2.7. Antioxidant Capacity

Figure 7a–c present bar graphs for 2,2-diphenyl-1-picrylhydrazyl (DPPH), 2,2-Azinobis-3-ethylbenzthiazoline6-sulphonate (ABTS), and ferric ion reducing antioxidant power (FRAP) assays, respectively, illustrating the antioxidant capacity of fresh-cut potatoes under various conditions. DPPH is a stable radical, and the presence of hydrogen-donating antioxidants can neutralize its unpaired electron, eliminating free radicals. Figure 7a reveals that all experimental groups initially showed an increased DPPH radical scavenging capacity which later decreased but remained higher at each storage interval compared to day 0. By the eighth day, the scavenging capacity order was 0.2 g L−1 TP > 0.3 g L−1 TP > 0.1 g L−1 TP > control, indicating that the TP treatment significantly enhanced fresh-cut potatoes’ DPPH radical scavenging ability. This result is consistent with previous research that the addition of polyphenols in food could make it significantly resistant to oxidation [30,55].
Like DPPH, ABTS is a stable radical, and its scavenging capacity also first increased, then decreased, as shown in Figure 7b. There was no significant difference in ABTS scavenging capacity between the 0.1 g L−1 TP group and the control group during storage. The 0.2 g L−1 TP and 0.3 g L−1 TP-treated groups showed a higher ABTS scavenging capacity than the 0.1 g L−1 TP group. This suggests that different concentrations of TP treatment significantly impact the ABTS scavenging capacity in fresh-cut potatoes.
As shown in Figure 7c, the peak value of FRAP appeared on the 2nd day of storage. The FRAP peaks of the 0.3 g L−1, 0.2 g L−1, 0.1 g L−1 TP-treated groups, and the control group were 1.49, 1.45, 1.44, and 1.38 times higher than at 0 days, respectively. Consistent with the results of the DPPH radical scavenging capacity, the 0.2 g L−1 TP-treated group exhibited the highest FRAP value at the end of storage.
A correlation analysis (Figure 4) revealed that of the four kinds of phenolic compounds in fresh-cut potatoes, only chlorogenic acid significantly correlated positively with the antioxidant capacity (ABTS, DPPH, FRAP). The other compounds (caffeic acid, ferulic acid, and p-coumaric acid) showed varying degrees of positive and negative correlations with the antioxidant capacity. This is mainly because the structure of phenolic substances could affect antioxidant properties [30]. This aligns with Wolfe et al., who found that chlorogenic acid had a greater cellular antioxidant activity than other phenolics like caffeic acid in HepG-2 cell-based assays [56]. Additionally, Vc and GSH were significantly positively correlated with antioxidant capacity (DPPH, FRAP), suggesting they also enhance fresh-cut potatoes’ antioxidant capacity.

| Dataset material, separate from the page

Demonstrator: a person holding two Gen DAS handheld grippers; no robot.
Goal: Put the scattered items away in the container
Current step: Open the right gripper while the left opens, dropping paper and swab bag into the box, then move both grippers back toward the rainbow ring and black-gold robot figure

This contrasts with findings in fresh-cut broccoli, where no significant correlation existed between antioxidant capacity and Vc or GSH. This discrepancy could be due to differing biological traits; broccoli synthesizes phenolics in response to mechanical injury, countering oxidative damage, whereas potatoes use various antioxidants to manage mechanical stress [57]. Additionally, ABTS exhibited a significant negative correlation with the browning index, suggesting that TPs enhanced the ability to scavenge free radicals, inhibit browning, and regulate the phenylpropane metabolism, Vc-GSH cycle, and antioxidant enzyme system in fresh-cut potatoes. It is worth noting that the TP treatment effectively delayed the enzymatic browning phenomenon, whereas it enhanced the antioxidant capacity. The results show that a treatment with TPs may be a convenient way to obtain more health-promoting, physiological, and antioxidant activities from fresh-cut potatoes, whether commercially or at home.

3. Materials and Methods

3.1. Plant Material and Pretreatment

Potatoes, specifically the Holland No. 7 variety, were purchased from Hema Fresh, a local market in Hangzhou. Fresh, mature, similarly sized potatoes, free of diseases, pests, and mechanical damage, were chosen for the experiment. Tea polyphenols (TPs, food grade, purity 98%) were obtained from Shanghai Yuanye Biochemical Co., Ltd. (Shanghai, China). Initially, potatoes were washed with tap water to remove soil residues. After drying, they were peeled and manually sliced into 1 cm thickness. Based on the preliminary experimental results, the samples were then soaked in TP solutions of 0.1 g L−1, 0.2 g L−1, and 0.3 g L−1 concentrations for 2 min. Samples immersed in distilled water for 2 min served as the control group. Treated samples, after air-drying in a sterile ventilated cabinet, were placed in plastic trays (100 g/box), sealed with polyethylene film, and stored at 4 °C for 8 days. Physicochemical parameters were measured bidaily.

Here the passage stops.